89/ Don’t give LPs time to take founders’ time. Most of the time LPs don’t ask good questions, so it’s not worth the effort to set up time for each to meet with founders individually. On the other hand, a good LP update would be to host a webinar or live Q&A session. One to many is better than one to one.

90/ There’s a lot of cannibalism in the syndicate market. The same LPs are in different syndicates.

91/ Choose whether you will or will not send LP updates. Set clear expectations on LP updates. And if you do, stick to that cadence. The people who write you the $1-5K checks are often the loudest and demand monthly updates. If you choose not to, one of my favorite syndicate leads says this to their LPs, “We won’t give any LP updates. I’ve done my diligence, and I won’t give information rights.
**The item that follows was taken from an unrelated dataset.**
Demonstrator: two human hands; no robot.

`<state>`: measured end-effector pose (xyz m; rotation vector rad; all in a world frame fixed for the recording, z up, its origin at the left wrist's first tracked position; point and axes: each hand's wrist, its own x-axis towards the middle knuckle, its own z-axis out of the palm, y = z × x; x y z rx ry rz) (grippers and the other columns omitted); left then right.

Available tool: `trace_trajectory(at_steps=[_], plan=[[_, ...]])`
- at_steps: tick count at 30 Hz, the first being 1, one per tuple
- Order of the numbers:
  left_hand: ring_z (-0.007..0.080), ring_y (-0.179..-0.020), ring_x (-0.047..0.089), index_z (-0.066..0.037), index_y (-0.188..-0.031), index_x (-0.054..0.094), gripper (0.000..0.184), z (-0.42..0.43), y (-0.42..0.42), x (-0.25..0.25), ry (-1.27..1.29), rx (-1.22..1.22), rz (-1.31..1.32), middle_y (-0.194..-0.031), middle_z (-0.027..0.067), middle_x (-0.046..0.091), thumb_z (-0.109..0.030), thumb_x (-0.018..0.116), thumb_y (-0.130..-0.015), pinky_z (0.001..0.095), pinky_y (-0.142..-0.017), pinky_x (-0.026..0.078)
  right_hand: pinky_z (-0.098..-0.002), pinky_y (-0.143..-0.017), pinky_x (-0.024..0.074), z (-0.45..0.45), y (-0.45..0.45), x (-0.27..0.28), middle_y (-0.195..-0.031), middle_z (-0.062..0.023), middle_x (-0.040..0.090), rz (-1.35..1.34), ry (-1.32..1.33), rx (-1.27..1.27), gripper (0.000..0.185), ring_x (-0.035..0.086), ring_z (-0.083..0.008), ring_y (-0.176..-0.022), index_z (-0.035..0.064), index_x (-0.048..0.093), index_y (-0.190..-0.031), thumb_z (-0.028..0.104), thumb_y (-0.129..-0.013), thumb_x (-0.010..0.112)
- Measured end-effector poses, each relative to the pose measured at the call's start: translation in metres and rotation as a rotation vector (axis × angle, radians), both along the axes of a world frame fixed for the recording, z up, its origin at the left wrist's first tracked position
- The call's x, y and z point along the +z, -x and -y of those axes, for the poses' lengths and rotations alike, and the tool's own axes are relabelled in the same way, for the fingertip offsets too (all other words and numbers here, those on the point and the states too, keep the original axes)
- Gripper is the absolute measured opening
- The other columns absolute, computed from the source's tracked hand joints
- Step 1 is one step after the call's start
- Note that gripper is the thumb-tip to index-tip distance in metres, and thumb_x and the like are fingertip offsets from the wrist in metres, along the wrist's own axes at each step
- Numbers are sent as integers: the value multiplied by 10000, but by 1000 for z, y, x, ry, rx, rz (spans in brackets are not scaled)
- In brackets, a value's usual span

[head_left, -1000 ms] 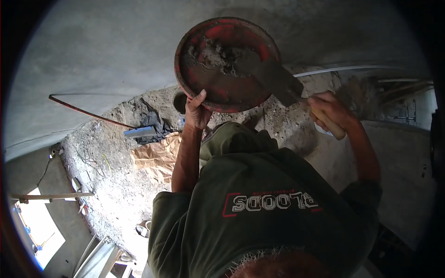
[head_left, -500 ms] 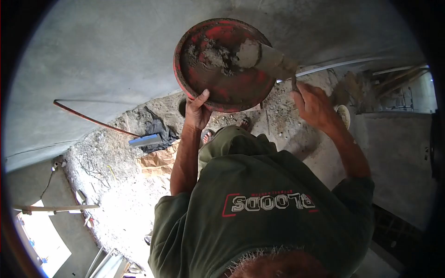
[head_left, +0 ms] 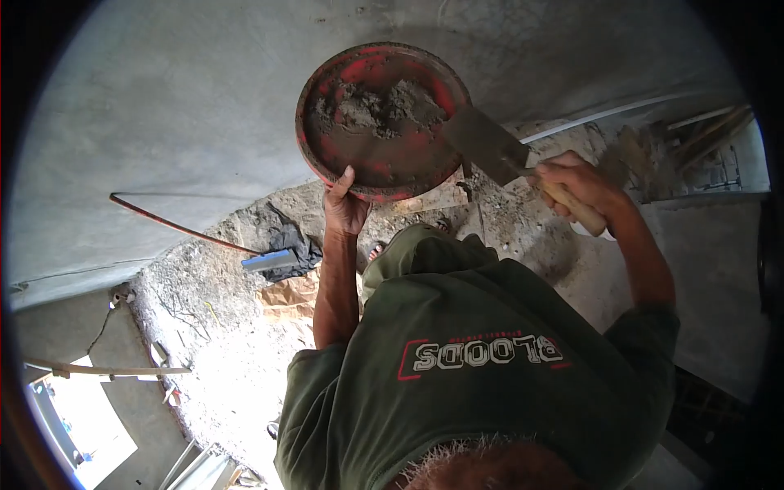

I have a portfolio of hundreds of deals, and I can’t be expected to give deal-by-deal updates every month or every quarter. So if you are investing, just know you’re along for the ride.” Some LPs won’t like that and won’t invest, but mentioning that upfront will save you from a whole lot of headaches down the road.

92/ If you’re setting up an SPV to solely invest in a fund (or where more than 40% of the SPV is going into the fund), all your SPVs can’t against the 249 LPs cap on a fund <$10M and a 99 cap on a fund >$10. But you can invest in funds if you’re setting up an SPV to invest in more than one fund. Context from Samir Kaji and Mac Conwell.

Evergreen/Rolling funds

93/ Just like vintage years/funds are important for traditional funds, vintage quarters matter to your LPs. If they didn’t give you capital during, say Q2 of 2021, when you invested in the hottest startup on the market, your Q1 and your Q3 LPs don’t have access to those returns.

94/ Whereas GPs typically make capital calls to their LPs every 6 months, AngelList’s Rolling Funds just institutionalized the process by forcing GPs to make capital calls every 3 months.

Angel investing

95/ “The best way to get deal access isn’t to be great with founders—it’s to have other investors think you’re great with founders. Build a high NPS with investors, since they have meaningfully more reach than an operator. But of course, fight hard to be great with founders too or else this will all crash down.” – Aaron Schwartz

96/ Make most of your personal mistakes on your own money as an angel (before you raise a fund).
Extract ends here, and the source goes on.